Cette concurrence entre la logique marchande des brevets et la logique publique de non-patrimonialité des idées[13] ne sera tranchée par la justice (en faveur du domaine public) qu'en 1947. Entre temps l'EDVAC, qui fut le premier ordinateur conçu, prit un retard considérable — il ne sera opérationnel qu'en 1951 [Breton, pp. 87-89]. De fait, l'honneur d'être le premier ordinateur opérationnel lui fut ravi par le Manchester MARK 1, projet soutenu, en Grande Bretagne, par la Royal Society. Le premier programme enregistré fut exécuté sur cet ordinateur le 21 juin 1948 [Breton, pp. 92-93]. Retenons toutefois que cet honneur n'est que commémoratif ; en termes d'histoire des technique cela n'a pas grand sens de couvrir de lauriers ce projet particulier : les tout premiers ordinateurs ont été développés en même temps sur une durée suffisamment longue pour qu'aucun ne puisse réellement prétendre être à l'origine des autres. On trouve d'ailleurs des palmarès différents selon les auteurs, en fonction de ce que chacun considère comme déterminant. Les tout premiers ordinateurs sont, par ordre alphabétique : le BINAC (suivi par l'UNIVAC, Eckert et Mauchly), l'EDSAC (Cambridge), l'EDVAC, la machine IAS (Princeton, von Neumann) et le Manchester MARK 1 [Breton, pp. 87 sqq.]. Le seul acte de naissance incontestable, que nous retiendrons, est le rapport de von Neumann.

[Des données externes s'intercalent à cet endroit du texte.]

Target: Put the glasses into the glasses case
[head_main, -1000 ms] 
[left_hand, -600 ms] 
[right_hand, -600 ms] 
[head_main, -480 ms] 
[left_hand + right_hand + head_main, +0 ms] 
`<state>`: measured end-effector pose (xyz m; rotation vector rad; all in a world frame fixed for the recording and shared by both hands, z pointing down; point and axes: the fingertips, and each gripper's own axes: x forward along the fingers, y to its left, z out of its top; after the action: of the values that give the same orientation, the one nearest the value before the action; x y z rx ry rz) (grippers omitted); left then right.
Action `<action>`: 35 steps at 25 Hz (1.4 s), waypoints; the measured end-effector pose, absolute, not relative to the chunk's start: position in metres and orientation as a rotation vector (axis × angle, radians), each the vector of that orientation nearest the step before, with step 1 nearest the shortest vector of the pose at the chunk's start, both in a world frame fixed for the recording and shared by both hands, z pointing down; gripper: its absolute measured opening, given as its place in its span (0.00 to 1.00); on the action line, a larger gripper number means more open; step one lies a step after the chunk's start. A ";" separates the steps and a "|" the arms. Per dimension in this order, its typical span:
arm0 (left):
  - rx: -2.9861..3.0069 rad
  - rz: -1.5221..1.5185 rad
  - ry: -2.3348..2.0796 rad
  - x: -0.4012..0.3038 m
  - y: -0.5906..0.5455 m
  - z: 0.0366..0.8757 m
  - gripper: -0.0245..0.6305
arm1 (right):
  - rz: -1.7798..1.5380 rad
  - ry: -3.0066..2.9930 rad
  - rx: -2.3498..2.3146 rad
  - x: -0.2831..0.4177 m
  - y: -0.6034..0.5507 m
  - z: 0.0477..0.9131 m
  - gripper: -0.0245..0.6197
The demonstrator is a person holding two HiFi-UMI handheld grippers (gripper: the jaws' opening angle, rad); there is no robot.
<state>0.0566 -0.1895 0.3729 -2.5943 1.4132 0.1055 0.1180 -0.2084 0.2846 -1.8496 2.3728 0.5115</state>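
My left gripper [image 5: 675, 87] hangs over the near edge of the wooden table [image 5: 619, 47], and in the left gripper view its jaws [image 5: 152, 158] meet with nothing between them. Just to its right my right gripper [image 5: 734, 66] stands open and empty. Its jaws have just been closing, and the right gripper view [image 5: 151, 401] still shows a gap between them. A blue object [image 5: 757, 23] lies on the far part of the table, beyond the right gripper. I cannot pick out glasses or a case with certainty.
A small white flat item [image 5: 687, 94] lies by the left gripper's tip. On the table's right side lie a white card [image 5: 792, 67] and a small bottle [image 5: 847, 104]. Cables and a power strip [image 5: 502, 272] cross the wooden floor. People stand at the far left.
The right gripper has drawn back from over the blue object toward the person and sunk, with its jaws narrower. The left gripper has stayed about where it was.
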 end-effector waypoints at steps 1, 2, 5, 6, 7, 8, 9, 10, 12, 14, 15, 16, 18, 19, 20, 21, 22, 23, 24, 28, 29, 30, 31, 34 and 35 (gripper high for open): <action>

La fée scientifique, en particulier von Neumann, assura une large diffusion à la nouvelle conception[14]. La fée militaire, elle, assurait le financement d'une très grande part de l'investissement en recherche et développement nécessaire pour concevoir les nouvelles machines. IBM, notamment, s'engage dans l'aventure des ordinateurs via un contrat pour l'armée étatsunienne (pour produire l'IBM 701). Rappelons qu'IBM était au départ un fabriquant de machines de bureau (comme son homologue français Bull).



[13] En réalité, si les idées développées sur fonds publics sont en pratique hors du champ patrimonial, la théorie est différente : les Étatsuniens considèrent que ce qui a déjà été payé une fois par le contribuable au travers d'un contrat avec l'État n'a pas à être payé une seconde fois au titre de la rémunération d'un brevet.

[14] Von Neumann sera aussi, très directement, le père de l'ordinateur IAS de Princeton.